Ер. Мне никогда и в голову не приходило, что слава – категория этическая или эстетическая. И потом, в устах знаменитого в России поэта это звучит по меньшей мере кокетливо – я уж не говорю о ее абсурдности… Да и для кокетства оснований не так уж и много, если сохранять трезвость восприятия. Элиот, Паунд, Рильке, Сен-Жон Перс, Аполлинер, наконец, Чеслав Милош оказали и продолжают оказывать на мировую поэзию влияние несравненно большее, чем, скажем, Пастернак, и уверяю вас, дело не только в широкой распространенности английского или авторитете французского языков… Русские любят, чтобы их любили. Им еще долго изживать детство…
«ЛГ». Похоже, вы просто недолюбливаете Пастернака, признанного на родине великим поэтом…
Ер. Человек по имени Пастернак не может быть великим русским поэтом».
Сейчас уже, к сожалению, невозможно установить, точно ли воспроизвел интервьюер заключительную фразу Ермо, довольно странную в устах человека, написавшего «Убежище» и «Пещное действо»: запись беседы сохранилась лишь в машинописной расшифровке, магнитная лента утрачена.
Тогда же в Союзе писателей СССР возникла идея пригласить Ермо на историческую родину, однако он вновь, что называется, себе подгадил, в довольно резкой форме выступив публично против ввода советских войск в Афганистан.

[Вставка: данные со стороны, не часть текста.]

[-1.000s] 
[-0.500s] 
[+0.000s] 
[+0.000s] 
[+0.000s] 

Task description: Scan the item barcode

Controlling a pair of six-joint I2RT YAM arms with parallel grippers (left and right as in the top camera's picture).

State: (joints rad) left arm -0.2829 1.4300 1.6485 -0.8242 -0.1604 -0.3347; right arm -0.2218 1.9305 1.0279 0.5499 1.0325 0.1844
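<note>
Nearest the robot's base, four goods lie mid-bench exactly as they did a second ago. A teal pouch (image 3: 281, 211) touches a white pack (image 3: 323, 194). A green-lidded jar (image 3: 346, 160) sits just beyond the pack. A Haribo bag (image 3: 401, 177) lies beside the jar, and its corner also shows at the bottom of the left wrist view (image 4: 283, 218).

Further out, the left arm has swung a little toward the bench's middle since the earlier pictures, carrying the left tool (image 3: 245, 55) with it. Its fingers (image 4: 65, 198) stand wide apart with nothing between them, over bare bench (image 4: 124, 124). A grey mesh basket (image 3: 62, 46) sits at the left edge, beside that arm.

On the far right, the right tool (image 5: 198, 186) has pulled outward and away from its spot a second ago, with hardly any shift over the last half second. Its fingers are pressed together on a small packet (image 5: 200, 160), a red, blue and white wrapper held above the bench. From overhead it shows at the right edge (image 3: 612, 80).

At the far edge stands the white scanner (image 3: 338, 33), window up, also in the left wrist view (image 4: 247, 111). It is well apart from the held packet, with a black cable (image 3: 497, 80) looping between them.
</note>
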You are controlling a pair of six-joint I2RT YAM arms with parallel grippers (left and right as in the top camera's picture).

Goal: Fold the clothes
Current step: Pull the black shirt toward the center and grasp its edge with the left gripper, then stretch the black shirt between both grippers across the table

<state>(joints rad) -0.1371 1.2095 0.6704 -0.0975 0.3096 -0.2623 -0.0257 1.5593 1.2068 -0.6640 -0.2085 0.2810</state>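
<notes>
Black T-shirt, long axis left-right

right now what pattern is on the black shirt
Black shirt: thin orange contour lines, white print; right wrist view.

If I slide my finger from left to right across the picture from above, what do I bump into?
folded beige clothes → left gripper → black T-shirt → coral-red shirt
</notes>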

«… Ад для других невозможен. В ад спускаются поодиночке. Я был там. Я свидетель. Я видел: я горел. В сутках может быть сколько угодно часов, а в неделе – дней, кто не утратил памяти, всегда в аду, но и тот, кто стремится забыть или даже и забыл, все равно рано или поздно окажется в аду… В аду прошлого, неотличимого от настоящего, – ибо единственная реальность – будущее: прошлое – наша вечность, тогда как будущее – время, которое летит через нас подобно потоку рентгеновских лучей, в то время как мы, оставляя себя, часть за частью, в прошлом, ежемгновенно растворяемся в будущем…» («Als Ob»).
«Когда царь Давид состарился, вошел в преклонные лета, то покрывали его одеждами, но не мог он согреться.
И сказали ему слуги его: пусть поищут для господина нашего царя молодую девицу, чтоб она предстояла царю, и ходила за ним, и лежала с ним, – и будет тепло господину нашему царю.
И искали красивой девицы во всех пределах Израильских, и нашли Ависагу Сунамитянку, и привели ее к царю.
Девица была очень красива, и ходила она за царем, и прислуживала ему; но царь не познал ее».
Потом она станет возлюбленной царя Соломона и Суламифью «Песни Песней», а прежде она была Ависагой Сунамитянкой, Агнессой Шамардиной, сукой, каких свет не видывал, воровкой и блядью с повадками леди и статью Парвати – бедра, плечи, живот, грудь – русская шлюшка-бродяжка, мотавшаяся из страны в страну, всюду чужая, всюду нежеланная и потому настороженная, жестокая, безжалостная, всегда готовая к отпору и бегству.
Надо быть до конца честным: она не вламывалась в его мир – он сам позвал ее, устав от бессмысленных свершений и страстей, дотлевавших в подспудье, устав от зануды Джанкарло, требовавшего внимания и перемалывавшего слова, слова, слова – в слова, в слова, в слова, в труху, – он сам позвал ее, хотя и догадывался, да нет, знал наверняка, что она не прирастет к нему, не пустит корни, способные сплестись с его корнями, и рано или поздно ему все равно придется вернуться в одиночество и, как старая собака выискивает вшей, искаться в собственной крови, в памяти, понапрасну тревожа мертвых, стучась во врата слоновой кости, во врата роговые… вослед Вергилию – прямым путем в Толомею… вослед Сивилле – к Аверну, в поля елисейские, возвратным путем – в мир со сновидениями ложными либо в огненном вихре сновидений пророческих. Вослед Ависаге – только к себе, к зеркалу… Выбор богат: мир – химера; ад – иллюзия; путешественник – сон. Итак?